Skocz do zawartości

Wibracje i drgania


Gość

Recommended Posts

17 minut temu, MobyDick napisał:

Ta dyskusja tu robi się zbyt długa, bo to inny temat.

ta dyskusja właśnie jest na temat, bo zły dobór głośników do kolumn, powoduje zniekształcenia fali dźwiękowej co w efekcie powoduje wibracje w otoczeniu nie mówiąc już o jakości dźwięku-naturalności.

6 minut temu, Fortepiano napisał:

najlepszą antywibrację i będę testował sprężyny. Sytuacja lokalowa powoduje takie a nie inne ustawienie sprzętu u mnie.

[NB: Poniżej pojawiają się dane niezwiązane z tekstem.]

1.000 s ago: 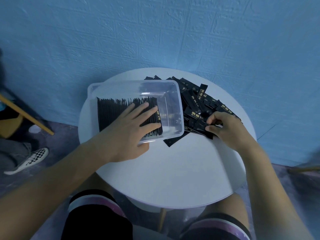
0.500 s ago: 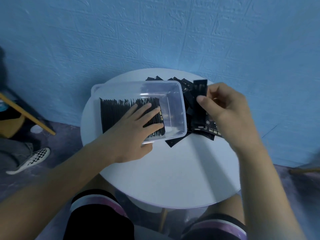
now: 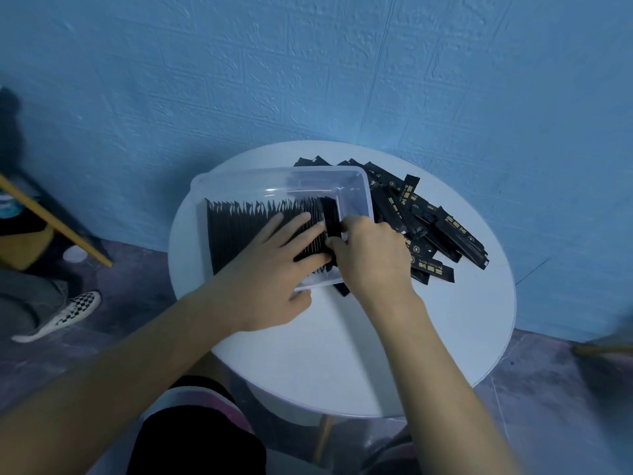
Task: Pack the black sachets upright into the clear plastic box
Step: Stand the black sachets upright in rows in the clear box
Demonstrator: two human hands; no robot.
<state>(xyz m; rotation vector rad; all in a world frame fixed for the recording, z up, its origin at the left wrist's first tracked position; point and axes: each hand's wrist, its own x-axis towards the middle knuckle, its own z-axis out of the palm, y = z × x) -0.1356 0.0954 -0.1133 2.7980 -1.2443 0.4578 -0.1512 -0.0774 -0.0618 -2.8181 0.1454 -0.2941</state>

ale dalej będzie powstawał rezonans pomiędzy kolumną a komodą, nie wiem czy nie lepszym rozwiązaniem było by położenie kolumny na cienkiej warstwie gumy ok. 0.5 cm. na gumie filc ok. 1cm gr. /na całej powierzchni podstawy kolumny/ i dopiero kolumnę. 

Link do komentarza
Udostępnij na innych stronach

1 godzinę temu, Fortepiano napisał:

Filc około 0,5 cm dał bardzo słaby efekt.

a co napisałem, czytaj;

1 godzinę temu, Karol64208 napisał:

na cienkiej warstwie gumy ok. 0.5 cm. na gumie filc ok. 1cm gr. /na całej powierzchni podstawy kolumny/ i dopiero kolumnę. 

:D

1 godzinę temu, Fortepiano napisał:

Na tych podstawkach monitory nie będą się bujać więc nie jest to zgodne z wytycznymi Nowego 78.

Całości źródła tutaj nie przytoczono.